Some critics of the trials, including XO Communications, contend they are too limited in scope to be helpful to the FCC, and raised a number of questions about them.

“The Commission should not consider approving any experiment until it can confirm that the experiment will provide valuable data not otherwise available from current marketplace activities,” XO wrote in April 10 comments submitted to FCC.

AT&T acknowledged it doesn’t have all the answers.

“But, that is the point of the trials AT&T has proposed — to provide a vehicle for identifying and addressing the very sorts of issues and concerns raised in the comments,” AT&T said. “Simply put, if we had all the answers, there would be no reason to conduct a trial.”

The FCC is expected to rule later this year, perhaps as soon as May or June, on whether to approve and/or modify AT&T’s trials. Iowa Network Services Inc., which is comprised of more than 150 locally owned companies providing fiber-optic technologies, also has proposed a TDM to IP trial.

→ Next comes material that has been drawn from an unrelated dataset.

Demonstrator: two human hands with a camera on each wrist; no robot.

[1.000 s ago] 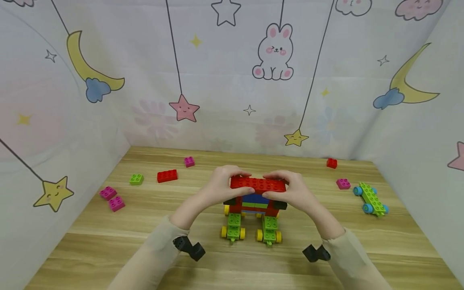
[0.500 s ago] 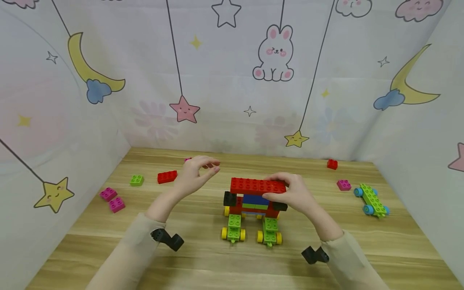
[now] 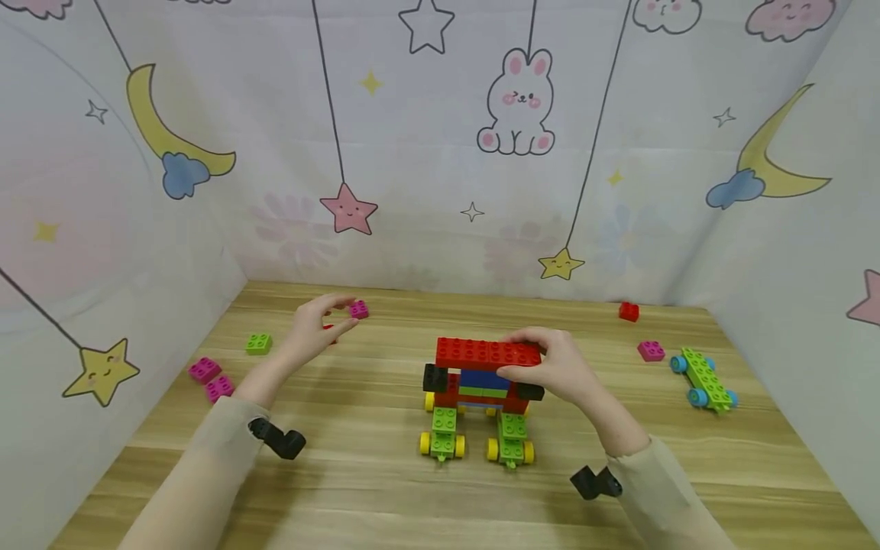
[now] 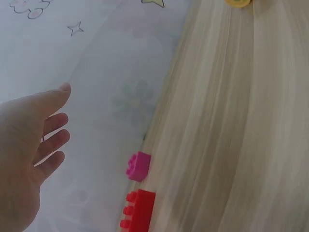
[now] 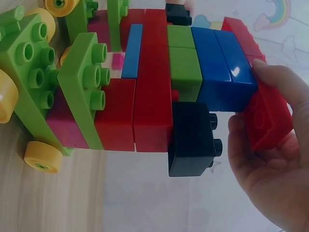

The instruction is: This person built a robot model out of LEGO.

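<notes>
A toy vehicle of building blocks stands mid-table on green wheel bases (image 3: 444, 432) with yellow wheels. Across its top lies a red roof (image 3: 481, 352), above blue bricks (image 5: 224, 70) and a black brick (image 5: 193, 140). My right hand (image 3: 553, 363) grips the right end of that roof between thumb and fingers. Off to the left, my left hand (image 3: 309, 330) hovers with fingers loosely bent and nothing in them. Nearest to it are a magenta brick (image 3: 359, 309) and a long red brick (image 4: 141, 212), which the hand partly hides in the head view.
Farther left lie a green brick (image 3: 259, 344) and two magenta bricks (image 3: 205, 370). At the right are a red brick (image 3: 629, 311), another magenta brick (image 3: 651, 351) and a green wheel base with blue wheels (image 3: 704, 380). Fabric walls enclose the table's back and sides.
My left hand has let go of the roof's left end and moved left, over toward the long red brick. The right hand keeps its grip, and the vehicle stays in place.
</notes>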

If approved, phase one of AT&T’s experiment entails grandfathering in existing POTS customers and only offering wireless and IP-based services to new subscribers. AT&T said it will not begin the second phase – upgrading existing POTS customers to alternatives – until after the FCC has reviewed the first phase.

AT&T plans to offer 100 percent coverage to residents in Kings Point, Fla., a suburban wire center with a population density of 1,961 per square mile, where most residents are over 50 years old.

In Carbon Hill, a sparsely populated community in rural Alabama, AT&T intends to provide wireless and/or wireline broadband services to roughly 96 percent of living units. Companies that provide alternative voice and broadband services include Charter Communications, Dish Network, DirecTV, HughesNet, Sprint, T-Mobile and Verizon, AT&T said.

Joseph Lenski of Edison Media Research Inc. claimed wire centers in AT&T’s proposal fail to include sufficiently diverse geographic areas, population densities and climates to generate meaningful data. He also cited an absence of adequate information on the types of data that will be collected or the control groups that will be selected.

Others including CenturyLink have been supportive of AT&T’s trials. In comments filed on March 31 with FCC, CenturyLink asserted the proposal “focused on one of the critical challenges of the IP transition — how to manage the myriad technical and logistical issues entailed with actually converting defined geographical areas to IP.”